**YOUR TASK:** Take the listing that follows and copy it precisely.

**DATA EXTRACT:**
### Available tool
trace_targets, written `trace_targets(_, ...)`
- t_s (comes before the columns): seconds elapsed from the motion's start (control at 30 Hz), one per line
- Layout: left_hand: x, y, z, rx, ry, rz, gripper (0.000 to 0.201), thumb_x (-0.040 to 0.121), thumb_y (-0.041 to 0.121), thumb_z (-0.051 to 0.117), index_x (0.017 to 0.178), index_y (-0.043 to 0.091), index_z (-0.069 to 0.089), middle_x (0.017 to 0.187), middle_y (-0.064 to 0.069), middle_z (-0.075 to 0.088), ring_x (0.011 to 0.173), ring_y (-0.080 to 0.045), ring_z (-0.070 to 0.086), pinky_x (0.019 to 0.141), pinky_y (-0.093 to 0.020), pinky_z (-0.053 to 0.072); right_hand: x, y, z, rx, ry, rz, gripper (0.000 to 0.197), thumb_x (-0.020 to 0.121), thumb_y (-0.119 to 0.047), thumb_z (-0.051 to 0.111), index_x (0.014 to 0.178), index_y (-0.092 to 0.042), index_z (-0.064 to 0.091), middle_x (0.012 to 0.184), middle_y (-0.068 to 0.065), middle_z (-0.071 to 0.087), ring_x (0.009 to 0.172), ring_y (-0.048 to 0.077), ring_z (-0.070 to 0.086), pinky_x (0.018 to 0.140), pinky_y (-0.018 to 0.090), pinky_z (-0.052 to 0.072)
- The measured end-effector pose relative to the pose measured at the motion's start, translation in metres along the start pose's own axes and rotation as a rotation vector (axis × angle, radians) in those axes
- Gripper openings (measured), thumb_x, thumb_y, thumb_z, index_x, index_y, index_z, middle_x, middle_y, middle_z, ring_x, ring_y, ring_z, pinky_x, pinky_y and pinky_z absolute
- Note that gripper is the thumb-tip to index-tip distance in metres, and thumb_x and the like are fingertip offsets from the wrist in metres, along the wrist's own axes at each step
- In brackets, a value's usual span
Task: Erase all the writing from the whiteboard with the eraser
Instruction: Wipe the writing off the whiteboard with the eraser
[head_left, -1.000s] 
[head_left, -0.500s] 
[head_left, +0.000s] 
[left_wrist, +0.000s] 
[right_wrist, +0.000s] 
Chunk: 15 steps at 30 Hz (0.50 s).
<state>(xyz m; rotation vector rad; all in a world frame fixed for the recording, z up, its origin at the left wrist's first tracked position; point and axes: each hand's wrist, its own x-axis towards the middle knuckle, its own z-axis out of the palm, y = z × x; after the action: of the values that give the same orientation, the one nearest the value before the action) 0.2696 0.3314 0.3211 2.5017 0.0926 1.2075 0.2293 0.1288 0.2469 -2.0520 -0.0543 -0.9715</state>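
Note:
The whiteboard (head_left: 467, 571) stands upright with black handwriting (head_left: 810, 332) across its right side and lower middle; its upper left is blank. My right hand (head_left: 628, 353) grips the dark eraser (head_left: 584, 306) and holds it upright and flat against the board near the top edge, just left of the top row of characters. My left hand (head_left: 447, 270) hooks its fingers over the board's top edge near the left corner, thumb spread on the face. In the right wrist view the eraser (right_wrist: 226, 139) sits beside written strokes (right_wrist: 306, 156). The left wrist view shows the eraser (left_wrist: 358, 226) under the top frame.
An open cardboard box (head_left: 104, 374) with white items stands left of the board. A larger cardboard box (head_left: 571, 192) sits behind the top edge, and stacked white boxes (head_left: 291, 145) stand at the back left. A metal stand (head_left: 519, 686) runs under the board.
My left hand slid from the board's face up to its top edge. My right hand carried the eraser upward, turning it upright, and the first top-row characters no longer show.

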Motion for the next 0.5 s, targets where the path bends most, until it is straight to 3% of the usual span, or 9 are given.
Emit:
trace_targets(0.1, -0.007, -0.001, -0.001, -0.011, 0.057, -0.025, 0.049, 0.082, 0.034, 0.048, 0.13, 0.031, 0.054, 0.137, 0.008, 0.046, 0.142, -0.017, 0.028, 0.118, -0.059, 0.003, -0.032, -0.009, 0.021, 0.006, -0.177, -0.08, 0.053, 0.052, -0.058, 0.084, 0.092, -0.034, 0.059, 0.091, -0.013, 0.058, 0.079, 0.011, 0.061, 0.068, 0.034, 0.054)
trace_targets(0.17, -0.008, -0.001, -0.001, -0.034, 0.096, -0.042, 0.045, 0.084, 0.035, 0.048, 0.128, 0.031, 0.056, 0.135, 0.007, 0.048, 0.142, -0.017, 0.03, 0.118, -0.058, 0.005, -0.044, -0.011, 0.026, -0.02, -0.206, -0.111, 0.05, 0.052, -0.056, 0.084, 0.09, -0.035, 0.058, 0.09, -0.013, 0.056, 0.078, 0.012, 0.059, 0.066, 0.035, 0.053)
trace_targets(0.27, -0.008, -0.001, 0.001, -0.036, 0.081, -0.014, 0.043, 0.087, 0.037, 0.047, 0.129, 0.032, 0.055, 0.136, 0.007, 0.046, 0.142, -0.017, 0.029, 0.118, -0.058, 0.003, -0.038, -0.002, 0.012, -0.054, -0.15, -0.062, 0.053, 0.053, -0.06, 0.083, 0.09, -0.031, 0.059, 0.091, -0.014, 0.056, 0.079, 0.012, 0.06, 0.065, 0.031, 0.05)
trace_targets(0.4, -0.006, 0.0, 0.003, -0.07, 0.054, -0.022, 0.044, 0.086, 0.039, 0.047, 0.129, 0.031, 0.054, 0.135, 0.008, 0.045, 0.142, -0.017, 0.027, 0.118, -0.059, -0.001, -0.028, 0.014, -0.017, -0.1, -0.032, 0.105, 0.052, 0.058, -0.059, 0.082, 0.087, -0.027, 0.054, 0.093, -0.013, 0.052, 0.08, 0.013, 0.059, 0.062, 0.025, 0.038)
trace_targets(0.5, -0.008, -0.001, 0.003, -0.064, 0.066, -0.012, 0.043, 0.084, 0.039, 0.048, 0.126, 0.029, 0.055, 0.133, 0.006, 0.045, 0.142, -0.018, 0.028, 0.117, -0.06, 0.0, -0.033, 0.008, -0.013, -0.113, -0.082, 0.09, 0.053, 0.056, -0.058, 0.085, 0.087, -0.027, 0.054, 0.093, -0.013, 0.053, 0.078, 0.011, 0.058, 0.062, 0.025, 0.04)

**THE COMPLETED TASK:**
### Available tool
trace_targets, written `trace_targets(_, ...)`
- t_s (comes before the columns): seconds elapsed from the motion's start (control at 30 Hz), one per line
- Layout: left_hand: x, y, z, rx, ry, rz, gripper (0.000 to 0.201), thumb_x (-0.040 to 0.121), thumb_y (-0.041 to 0.121), thumb_z (-0.051 to 0.117), index_x (0.017 to 0.178), index_y (-0.043 to 0.091), index_z (-0.069 to 0.089), middle_x (0.017 to 0.187), middle_y (-0.064 to 0.069), middle_z (-0.075 to 0.088), ring_x (0.011 to 0.173), ring_y (-0.080 to 0.045), ring_z (-0.070 to 0.086), pinky_x (0.019 to 0.141), pinky_y (-0.093 to 0.020), pinky_z (-0.053 to 0.072); right_hand: x, y, z, rx, ry, rz, gripper (0.000 to 0.197), thumb_x (-0.020 to 0.121), thumb_y (-0.119 to 0.047), thumb_z (-0.051 to 0.111), index_x (0.014 to 0.178), index_y (-0.092 to 0.042), index_z (-0.064 to 0.091), middle_x (0.012 to 0.184), middle_y (-0.068 to 0.065), middle_z (-0.071 to 0.087), ring_x (0.009 to 0.172), ring_y (-0.048 to 0.077), ring_z (-0.070 to 0.086), pinky_x (0.018 to 0.140), pinky_y (-0.018 to 0.090), pinky_z (-0.052 to 0.072)
- The measured end-effector pose relative to the pose measured at the motion's start, translation in metres along the start pose's own axes and rotation as a rotation vector (axis × angle, radians) in those axes
- Gripper openings (measured), thumb_x, thumb_y, thumb_z, index_x, index_y, index_z, middle_x, middle_y, middle_z, ring_x, ring_y, ring_z, pinky_x, pinky_y and pinky_z absolute
- Note that gripper is the thumb-tip to index-tip distance in metres, and thumb_x and the like are fingertip offsets from the wrist in metres, along the wrist's own axes at each step
- In brackets, a value's usual span
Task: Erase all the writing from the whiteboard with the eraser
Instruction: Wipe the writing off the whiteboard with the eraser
[head_left, -1.000s] 
[head_left, -0.500s] 
[head_left, +0.000s] 
[left_wrist, +0.000s] 
[right_wrist, +0.000s] 
Chunk: 15 steps at 30 Hz (0.50 s).
<state>(xyz m; rotation vector rad; all in a world frame fixed for the recording, z up, its origin at the left wrist's first tracked position; point and axes: each hand's wrist, its own x-axis towards the middle knuckle, its own z-axis out of the palm, y = z × x; after the action: of the values that give the same orientation, the one nearest the value before the action) 0.2696 0.3314 0.3211 2.5017 0.0926 1.2075 0.2293 0.1288 0.2469 -2.0520 -0.0543 -0.9715</state>
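Note:
The whiteboard (head_left: 467, 571) stands upright with black handwriting (head_left: 810, 332) across its right side and lower middle; its upper left is blank. My right hand (head_left: 628, 353) grips the dark eraser (head_left: 584, 306) and holds it upright and flat against the board near the top edge, just left of the top row of characters. My left hand (head_left: 447, 270) hooks its fingers over the board's top edge near the left corner, thumb spread on the face. In the right wrist view the eraser (right_wrist: 226, 139) sits beside written strokes (right_wrist: 306, 156). The left wrist view shows the eraser (left_wrist: 358, 226) under the top frame.
An open cardboard box (head_left: 104, 374) with white items stands left of the board. A larger cardboard box (head_left: 571, 192) sits behind the top edge, and stacked white boxes (head_left: 291, 145) stand at the back left. A metal stand (head_left: 519, 686) runs under the board.
My left hand slid from the board's face up to its top edge. My right hand carried the eraser upward, turning it upright, and the first top-row characters no longer show.
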
Motion for the next 0.5 s, targets where the path bends most, until it is straight to 3% of the usual span, or 9 are given.
Emit:
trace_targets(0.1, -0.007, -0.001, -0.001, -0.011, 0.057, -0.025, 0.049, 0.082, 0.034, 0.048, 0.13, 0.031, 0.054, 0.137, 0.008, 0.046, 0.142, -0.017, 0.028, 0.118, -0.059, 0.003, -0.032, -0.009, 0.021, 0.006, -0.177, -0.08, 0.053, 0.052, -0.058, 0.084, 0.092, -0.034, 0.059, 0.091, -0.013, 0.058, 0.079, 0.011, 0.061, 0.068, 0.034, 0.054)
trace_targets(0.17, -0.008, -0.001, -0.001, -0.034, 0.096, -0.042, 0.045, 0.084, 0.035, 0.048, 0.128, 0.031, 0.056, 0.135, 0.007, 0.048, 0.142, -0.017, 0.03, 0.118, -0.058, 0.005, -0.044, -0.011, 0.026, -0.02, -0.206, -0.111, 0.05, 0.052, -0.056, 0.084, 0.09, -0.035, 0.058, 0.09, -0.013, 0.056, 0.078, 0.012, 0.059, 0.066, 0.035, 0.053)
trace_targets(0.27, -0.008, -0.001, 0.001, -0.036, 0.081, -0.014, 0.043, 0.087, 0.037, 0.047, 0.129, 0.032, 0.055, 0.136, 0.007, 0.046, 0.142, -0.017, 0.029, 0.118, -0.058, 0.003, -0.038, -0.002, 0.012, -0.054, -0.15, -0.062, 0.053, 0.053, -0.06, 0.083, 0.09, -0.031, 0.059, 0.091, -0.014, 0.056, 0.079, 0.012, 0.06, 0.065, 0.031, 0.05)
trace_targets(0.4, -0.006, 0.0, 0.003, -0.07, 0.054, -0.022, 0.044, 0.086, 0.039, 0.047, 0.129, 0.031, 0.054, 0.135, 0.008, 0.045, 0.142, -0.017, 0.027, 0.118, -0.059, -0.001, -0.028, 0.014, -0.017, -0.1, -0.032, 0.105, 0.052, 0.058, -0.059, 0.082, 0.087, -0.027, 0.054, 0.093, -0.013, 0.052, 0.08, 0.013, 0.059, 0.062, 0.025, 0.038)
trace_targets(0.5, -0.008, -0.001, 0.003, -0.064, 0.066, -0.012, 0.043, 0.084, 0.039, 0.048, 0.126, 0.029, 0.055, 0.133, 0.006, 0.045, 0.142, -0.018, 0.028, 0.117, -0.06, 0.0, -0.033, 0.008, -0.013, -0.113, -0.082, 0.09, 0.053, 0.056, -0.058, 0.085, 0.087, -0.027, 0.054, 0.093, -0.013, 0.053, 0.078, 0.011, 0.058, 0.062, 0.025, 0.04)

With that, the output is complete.